Exercise
Nothing but the pictures should be dropped when the records are transcribed word for word.

------------

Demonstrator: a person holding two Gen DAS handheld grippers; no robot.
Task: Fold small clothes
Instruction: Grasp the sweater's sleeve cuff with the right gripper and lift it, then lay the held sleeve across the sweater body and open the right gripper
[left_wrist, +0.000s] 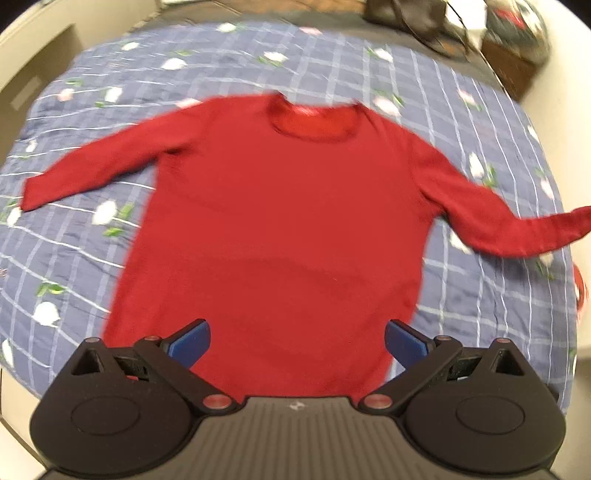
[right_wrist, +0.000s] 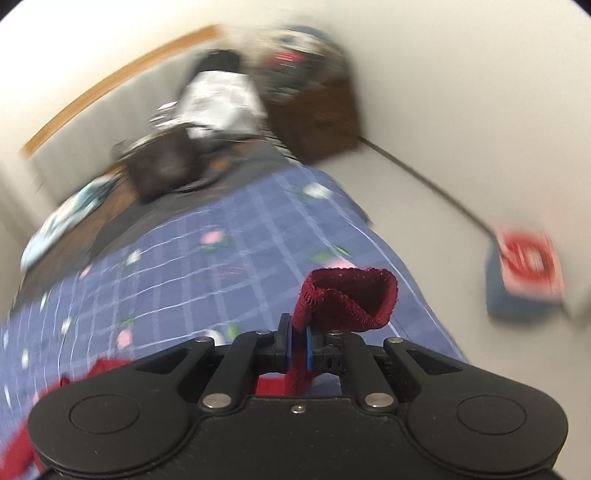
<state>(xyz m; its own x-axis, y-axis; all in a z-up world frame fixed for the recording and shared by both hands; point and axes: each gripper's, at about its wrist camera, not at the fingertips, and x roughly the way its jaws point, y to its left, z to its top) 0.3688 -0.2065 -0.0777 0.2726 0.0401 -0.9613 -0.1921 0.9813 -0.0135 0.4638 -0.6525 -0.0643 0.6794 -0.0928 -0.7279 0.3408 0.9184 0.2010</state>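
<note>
Red knit cloth is pinched between the blue pads of the right tongs (right_wrist: 298, 350), which are clenched on the cuff (right_wrist: 347, 299) of one sleeve, its ribbed end flopping open above the jaws. The left tongs (left_wrist: 297, 341) hang released, jaws wide apart, above the hem of the red sweater (left_wrist: 280, 221), gripping nothing. That sweater lies flat and face up on the blue checked bedspread (left_wrist: 92, 266) of the bed, collar (left_wrist: 314, 120) away from the left tongs, both sleeves spread out to the sides. It looks light, soft and limp, likely to sag and stretch wherever it hangs free, so it probably handles best pinched at doubled edges: cuffs, hem corners, shoulder seams. Blur hides finer texture.
</note>
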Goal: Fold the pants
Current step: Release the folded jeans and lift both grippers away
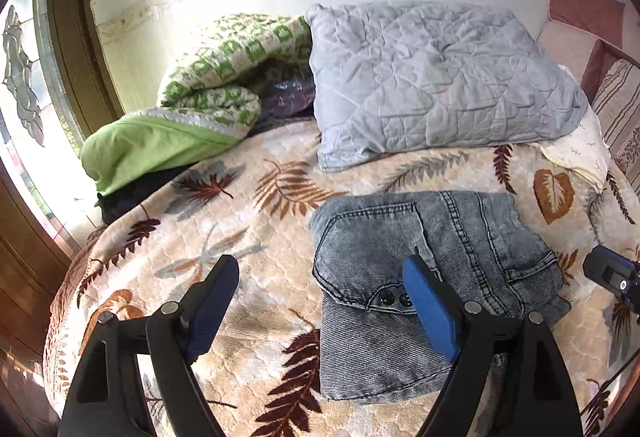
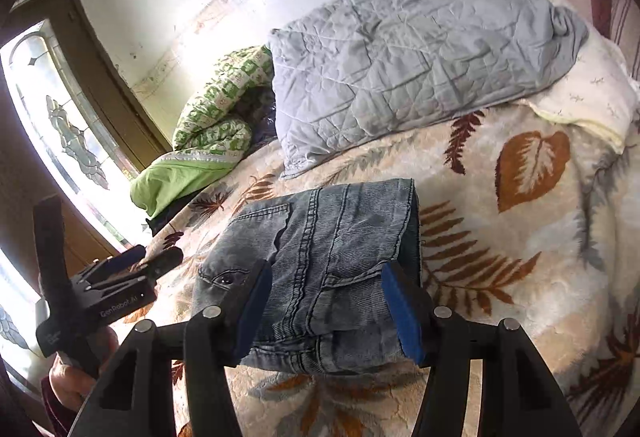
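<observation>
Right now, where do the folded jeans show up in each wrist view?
Left wrist: the folded jeans lie lower right of centre, partly behind the left gripper's right finger.
Right wrist: the folded jeans lie lower centre, beyond the open right gripper.
Shared landmark: grey quilted pillow behind them.

The gray-blue jeans [image 1: 436, 277] are folded into a small, thick bundle. They lie flat on the bed cover with leaves [image 1: 240, 237].

Both tools hover with jaws apart: left tool [image 1: 320, 289], right tool [image 2: 326, 301].
</observation>
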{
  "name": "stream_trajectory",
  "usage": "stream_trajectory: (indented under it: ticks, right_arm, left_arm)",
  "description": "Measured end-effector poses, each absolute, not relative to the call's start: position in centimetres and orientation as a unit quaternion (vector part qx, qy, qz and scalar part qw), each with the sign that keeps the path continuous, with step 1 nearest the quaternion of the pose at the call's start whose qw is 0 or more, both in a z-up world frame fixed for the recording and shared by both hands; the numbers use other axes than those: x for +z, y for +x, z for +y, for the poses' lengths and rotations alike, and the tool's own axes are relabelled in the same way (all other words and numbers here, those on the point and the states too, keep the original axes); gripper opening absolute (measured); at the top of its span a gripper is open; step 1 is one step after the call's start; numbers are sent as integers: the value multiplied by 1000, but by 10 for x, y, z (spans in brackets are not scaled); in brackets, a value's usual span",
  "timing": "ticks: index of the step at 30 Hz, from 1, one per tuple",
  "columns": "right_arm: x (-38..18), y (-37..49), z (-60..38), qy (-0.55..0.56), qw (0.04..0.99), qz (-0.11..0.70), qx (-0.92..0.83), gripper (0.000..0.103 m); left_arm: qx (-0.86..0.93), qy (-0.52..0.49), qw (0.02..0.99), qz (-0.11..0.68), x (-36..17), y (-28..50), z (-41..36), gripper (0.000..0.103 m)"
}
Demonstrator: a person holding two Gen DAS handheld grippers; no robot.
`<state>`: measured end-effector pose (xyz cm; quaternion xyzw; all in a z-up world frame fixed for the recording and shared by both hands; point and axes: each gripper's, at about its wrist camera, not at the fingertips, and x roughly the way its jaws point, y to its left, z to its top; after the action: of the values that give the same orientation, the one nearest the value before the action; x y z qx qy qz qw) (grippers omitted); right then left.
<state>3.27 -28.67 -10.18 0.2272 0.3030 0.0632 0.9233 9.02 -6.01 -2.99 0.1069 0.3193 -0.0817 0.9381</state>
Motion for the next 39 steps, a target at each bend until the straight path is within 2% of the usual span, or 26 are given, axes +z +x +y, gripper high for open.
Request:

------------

Task result
Demonstrator: a person holding two Gen DAS handheld grippers; no robot.
Task: Fold small clothes
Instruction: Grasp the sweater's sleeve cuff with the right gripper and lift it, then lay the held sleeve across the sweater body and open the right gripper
[left_wrist, +0.000s] 
[right_wrist, +0.000s] 
<state>(xyz m; its own x-axis, y-axis; all in a z-up world frame fixed for the recording and shared by both hands; point and axes: each gripper's, at about its wrist camera, not at the fingertips, and x roughly the way its jaws point, y to its left, z to its top) 0.3688 -0.2065 -0.0777 0.2726 0.0401 -0.9613 -0.1921 0.9813 -0.0135 0.4638 -0.6525 -0.0643 0.6794 -0.0928 -0.7279 0.3408 0.9184 0.2010</state>
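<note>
Red knit cloth is pinched between the blue pads of the right tongs (right_wrist: 298, 350), which are clenched on the cuff (right_wrist: 347, 299) of one sleeve, its ribbed end flopping open above the jaws. The left tongs (left_wrist: 297, 341) hang released, jaws wide apart, above the hem of the red sweater (left_wrist: 280, 221), gripping nothing. That sweater lies flat and face up on the blue checked bedspread (left_wrist: 92, 266) of the bed, collar (left_wrist: 314, 120) away from the left tongs, both sleeves spread out to the sides. It looks light, soft and limp, likely to sag and stretch wherever it hangs free, so it probably handles best pinched at doubled edges: cuffs, hem corners, shoulder seams. Blur hides finer texture.
</note>
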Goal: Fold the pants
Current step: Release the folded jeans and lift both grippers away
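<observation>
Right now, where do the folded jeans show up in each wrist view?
Left wrist: the folded jeans lie lower right of centre, partly behind the left gripper's right finger.
Right wrist: the folded jeans lie lower centre, beyond the open right gripper.
Shared landmark: grey quilted pillow behind them.

The gray-blue jeans [image 1: 436, 277] are folded into a small, thick bundle. They lie flat on the bed cover with leaves [image 1: 240, 237].

Both tools hover with jaws apart: left tool [image 1: 320, 289], right tool [image 2: 326, 301].
</observation>
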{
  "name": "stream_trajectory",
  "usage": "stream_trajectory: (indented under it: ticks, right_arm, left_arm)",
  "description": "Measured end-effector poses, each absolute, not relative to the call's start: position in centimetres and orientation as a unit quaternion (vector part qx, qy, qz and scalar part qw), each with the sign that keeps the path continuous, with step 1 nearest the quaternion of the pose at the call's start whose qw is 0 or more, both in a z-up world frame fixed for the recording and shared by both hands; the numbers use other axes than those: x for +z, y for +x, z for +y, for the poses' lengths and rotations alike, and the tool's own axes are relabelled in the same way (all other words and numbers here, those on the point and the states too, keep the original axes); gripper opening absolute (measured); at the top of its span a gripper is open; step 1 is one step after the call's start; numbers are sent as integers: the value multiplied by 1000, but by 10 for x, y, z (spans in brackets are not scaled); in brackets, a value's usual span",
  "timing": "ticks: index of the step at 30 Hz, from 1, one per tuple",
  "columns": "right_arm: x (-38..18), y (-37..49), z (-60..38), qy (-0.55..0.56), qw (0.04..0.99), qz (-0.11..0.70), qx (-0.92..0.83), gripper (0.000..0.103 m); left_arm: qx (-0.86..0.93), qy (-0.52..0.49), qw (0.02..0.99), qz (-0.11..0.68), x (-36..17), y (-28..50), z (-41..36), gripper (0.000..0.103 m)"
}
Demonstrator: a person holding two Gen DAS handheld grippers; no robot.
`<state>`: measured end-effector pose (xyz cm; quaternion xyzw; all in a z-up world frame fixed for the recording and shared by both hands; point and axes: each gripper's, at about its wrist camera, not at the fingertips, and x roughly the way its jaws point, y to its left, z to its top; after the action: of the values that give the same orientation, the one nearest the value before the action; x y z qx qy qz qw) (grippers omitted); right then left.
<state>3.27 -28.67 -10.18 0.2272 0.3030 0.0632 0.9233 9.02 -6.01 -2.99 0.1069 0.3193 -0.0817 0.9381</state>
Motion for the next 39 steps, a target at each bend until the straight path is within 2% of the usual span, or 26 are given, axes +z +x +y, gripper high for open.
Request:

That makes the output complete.